I was investigating a simulation that ended up with negative total energy in grid::CorrectForRefinedFluxes. (The fact that it had negative total energy is an issue unrelated to this pull request.) I found that the results I received were dependent on the ordering of the fields in the BaryonField array. I believe the results should be independent of the order in which the fields are stored.
What happened was that the negative total energy was recognized as "bad", so the correction to total energy was undone and all further corrections were set to zero. However, there was nothing done to corrections on previous fields.

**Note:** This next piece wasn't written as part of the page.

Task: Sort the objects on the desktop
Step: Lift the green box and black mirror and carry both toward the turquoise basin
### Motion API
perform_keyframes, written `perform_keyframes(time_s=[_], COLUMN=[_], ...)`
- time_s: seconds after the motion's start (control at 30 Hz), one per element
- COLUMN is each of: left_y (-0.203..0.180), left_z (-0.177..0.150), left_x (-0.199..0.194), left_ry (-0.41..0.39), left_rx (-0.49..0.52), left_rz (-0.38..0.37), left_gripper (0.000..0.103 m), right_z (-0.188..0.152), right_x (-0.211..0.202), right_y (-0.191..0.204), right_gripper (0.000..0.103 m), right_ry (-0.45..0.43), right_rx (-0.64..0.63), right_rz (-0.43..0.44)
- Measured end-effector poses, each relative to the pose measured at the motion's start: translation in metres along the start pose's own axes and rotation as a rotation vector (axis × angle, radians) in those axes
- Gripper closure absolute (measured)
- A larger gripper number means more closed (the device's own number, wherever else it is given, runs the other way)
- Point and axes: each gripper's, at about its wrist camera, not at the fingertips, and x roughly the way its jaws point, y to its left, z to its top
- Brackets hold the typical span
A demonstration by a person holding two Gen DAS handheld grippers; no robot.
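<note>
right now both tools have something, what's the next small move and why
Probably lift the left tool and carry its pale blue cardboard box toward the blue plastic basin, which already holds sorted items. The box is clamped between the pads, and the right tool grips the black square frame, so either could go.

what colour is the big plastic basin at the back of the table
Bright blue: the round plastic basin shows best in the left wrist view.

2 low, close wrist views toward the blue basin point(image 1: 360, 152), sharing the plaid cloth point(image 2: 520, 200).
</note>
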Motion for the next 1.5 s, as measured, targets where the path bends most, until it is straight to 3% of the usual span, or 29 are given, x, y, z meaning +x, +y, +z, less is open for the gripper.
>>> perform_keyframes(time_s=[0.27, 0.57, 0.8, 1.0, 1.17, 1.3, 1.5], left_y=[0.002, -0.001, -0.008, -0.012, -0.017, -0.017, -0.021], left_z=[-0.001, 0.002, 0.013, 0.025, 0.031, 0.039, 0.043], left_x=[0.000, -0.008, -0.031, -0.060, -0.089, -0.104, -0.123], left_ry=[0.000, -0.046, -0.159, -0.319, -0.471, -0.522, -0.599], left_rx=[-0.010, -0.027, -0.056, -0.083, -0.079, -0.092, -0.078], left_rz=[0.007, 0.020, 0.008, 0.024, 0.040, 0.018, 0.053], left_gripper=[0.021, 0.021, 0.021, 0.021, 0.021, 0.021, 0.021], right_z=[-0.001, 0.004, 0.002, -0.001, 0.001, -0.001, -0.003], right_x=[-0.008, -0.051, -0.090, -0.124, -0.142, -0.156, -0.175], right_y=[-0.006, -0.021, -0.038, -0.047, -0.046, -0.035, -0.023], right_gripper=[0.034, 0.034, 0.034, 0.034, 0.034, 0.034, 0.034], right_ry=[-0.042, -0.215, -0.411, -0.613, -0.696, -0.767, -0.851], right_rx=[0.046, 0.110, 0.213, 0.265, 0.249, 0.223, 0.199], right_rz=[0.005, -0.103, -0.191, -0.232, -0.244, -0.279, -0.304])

Therefore, any field that was stored before total energy in BaryonField would keep its correction, while total energy and any field after total energy would have no correction. Changing the position of a field from before total energy to after total energy in BaryonField (or the reverse) would change the results.
A second issue I had in my case was that the velocity correction was much larger than the pre-correction velocity. When a large number was subtracted from a small number, then added back again, the result was not equal to the original small number: v_tiny - v_huge + v_huge != v_tiny.

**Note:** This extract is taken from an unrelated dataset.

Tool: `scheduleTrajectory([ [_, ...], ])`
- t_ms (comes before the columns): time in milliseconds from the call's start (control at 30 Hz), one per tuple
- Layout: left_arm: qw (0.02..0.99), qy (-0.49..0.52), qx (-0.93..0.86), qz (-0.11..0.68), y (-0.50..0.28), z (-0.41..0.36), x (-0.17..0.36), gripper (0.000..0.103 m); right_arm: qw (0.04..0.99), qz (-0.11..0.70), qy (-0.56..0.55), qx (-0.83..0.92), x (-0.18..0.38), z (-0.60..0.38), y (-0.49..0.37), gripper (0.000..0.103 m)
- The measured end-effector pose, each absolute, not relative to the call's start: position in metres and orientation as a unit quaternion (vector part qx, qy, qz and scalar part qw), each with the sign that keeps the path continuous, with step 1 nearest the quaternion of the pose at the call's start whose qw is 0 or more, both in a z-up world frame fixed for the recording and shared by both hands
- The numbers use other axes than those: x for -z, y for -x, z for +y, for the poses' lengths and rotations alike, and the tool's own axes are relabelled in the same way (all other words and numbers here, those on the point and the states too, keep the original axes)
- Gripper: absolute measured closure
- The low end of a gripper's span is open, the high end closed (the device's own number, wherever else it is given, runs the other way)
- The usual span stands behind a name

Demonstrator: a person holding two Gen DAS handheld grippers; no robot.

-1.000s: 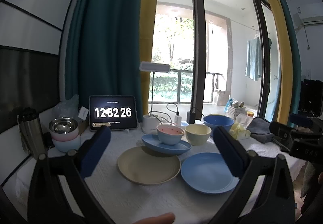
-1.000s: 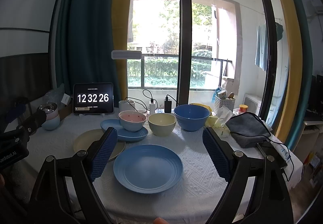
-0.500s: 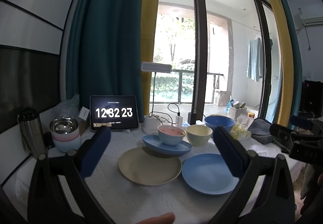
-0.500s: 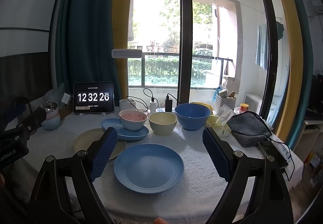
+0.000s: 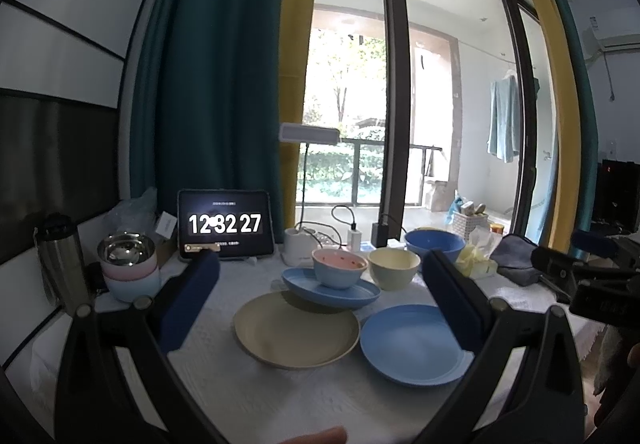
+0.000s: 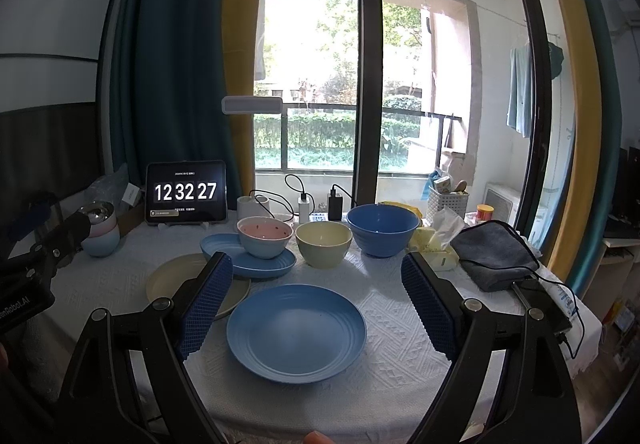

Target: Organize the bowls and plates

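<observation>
A round blue plate (image 6: 296, 331) lies at the table's front, also in the left wrist view (image 5: 416, 342). A beige plate (image 5: 296, 329) lies left of it (image 6: 172, 278). A pink-lined bowl (image 6: 265, 236) sits on an oval blue plate (image 6: 248, 264) behind them. A yellow bowl (image 6: 323, 244) and a big blue bowl (image 6: 382, 229) stand to its right. My left gripper (image 5: 320, 304) is open above the beige plate. My right gripper (image 6: 318, 304) is open above the round blue plate. Both are empty.
A tablet clock (image 6: 186, 191) stands at the back left beside stacked small bowls (image 5: 127, 266) and a steel flask (image 5: 60, 260). Chargers and cables (image 6: 304, 204), a tissue pack (image 6: 438, 244), a grey cloth (image 6: 494, 254) and a phone (image 6: 540, 304) lie at the right.
Both grippers have drifted very slightly; the scene shifts a little. Nothing on the table has moved.
</observation>
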State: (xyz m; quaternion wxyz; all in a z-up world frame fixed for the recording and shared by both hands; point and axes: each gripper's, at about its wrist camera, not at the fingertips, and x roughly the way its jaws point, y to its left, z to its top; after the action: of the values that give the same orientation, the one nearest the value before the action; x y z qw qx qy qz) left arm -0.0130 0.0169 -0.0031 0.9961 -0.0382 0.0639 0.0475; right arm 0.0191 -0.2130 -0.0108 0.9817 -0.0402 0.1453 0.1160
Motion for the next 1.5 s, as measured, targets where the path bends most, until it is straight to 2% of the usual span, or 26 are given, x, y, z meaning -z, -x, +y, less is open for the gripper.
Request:
scheduleTrajectory([
  [400, 0.994, 0.040, -0.053, 0.083, 0.006, 0.018, 0.013, 0.001, 0.978, 0.165, 0.039, -0.122, 0.020, -0.208, -0.032, 0.014],
  [1500, 0.970, 0.078, -0.068, 0.218, -0.101, 0.070, 0.085, 0.001, 0.936, 0.308, 0.049, -0.163, 0.084, -0.141, -0.140, 0.015],
])
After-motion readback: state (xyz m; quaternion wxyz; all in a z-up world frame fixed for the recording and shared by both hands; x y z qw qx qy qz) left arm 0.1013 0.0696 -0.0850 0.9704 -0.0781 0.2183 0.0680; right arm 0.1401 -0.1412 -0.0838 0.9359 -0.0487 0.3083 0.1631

The current PR addresses the first issue by undoing the current correction and all previous corrections, in addition to setting all future corrections to zero (for the offending cell only). The second issue is addressed by processing density, total energy, and internal energy before the other fields, thereby reducing the number of fields that would be affected by an "undo". This does not provide a perfect fix for issue #2, but it seemed better than nothing.
@dcollins4096 mentioned this issue has come up before, so perhaps somebody has ideas on a different solution.

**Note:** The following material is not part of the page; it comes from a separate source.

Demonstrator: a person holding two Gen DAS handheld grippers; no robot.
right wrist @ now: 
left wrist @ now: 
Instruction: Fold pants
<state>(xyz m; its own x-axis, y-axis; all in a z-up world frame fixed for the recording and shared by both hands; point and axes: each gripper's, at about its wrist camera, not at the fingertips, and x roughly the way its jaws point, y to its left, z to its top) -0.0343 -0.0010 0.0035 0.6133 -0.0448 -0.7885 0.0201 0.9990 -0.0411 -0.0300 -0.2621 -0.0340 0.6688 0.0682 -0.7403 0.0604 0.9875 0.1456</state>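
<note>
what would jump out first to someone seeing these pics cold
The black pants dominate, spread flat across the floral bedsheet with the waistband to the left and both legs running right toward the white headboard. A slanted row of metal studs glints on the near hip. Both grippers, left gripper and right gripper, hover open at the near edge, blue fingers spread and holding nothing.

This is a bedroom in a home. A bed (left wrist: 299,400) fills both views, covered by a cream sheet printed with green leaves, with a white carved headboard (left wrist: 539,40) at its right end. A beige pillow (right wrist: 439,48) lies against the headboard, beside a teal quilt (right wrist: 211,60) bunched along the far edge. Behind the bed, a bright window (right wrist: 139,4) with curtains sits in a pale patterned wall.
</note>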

It also reports similar "CFRFl/r warn" messages later in the simulation.
The above warnings mean that grid::CorrectForRefinedFluxes is catching a negative (or zero) value in BaryonField (internal energy in this simulation), in cell (7, 5, 6). The flux correction for dimension 1 (i.e. y-direction) is causing the issue, on both the left and right sides.
Since this PR is changing how the code handles a negative (or zero) internal energy, the results from this PR should be different from the previous code after this condition occurs.
Hi @james_larrue, this is great that you've found a possible fix for this long-standing problem in flux correction. I will test this out in one of my cosmological simulations that suffers from this bug and let you know the outcome soon.
John, just following up: did this affect your crashing sim?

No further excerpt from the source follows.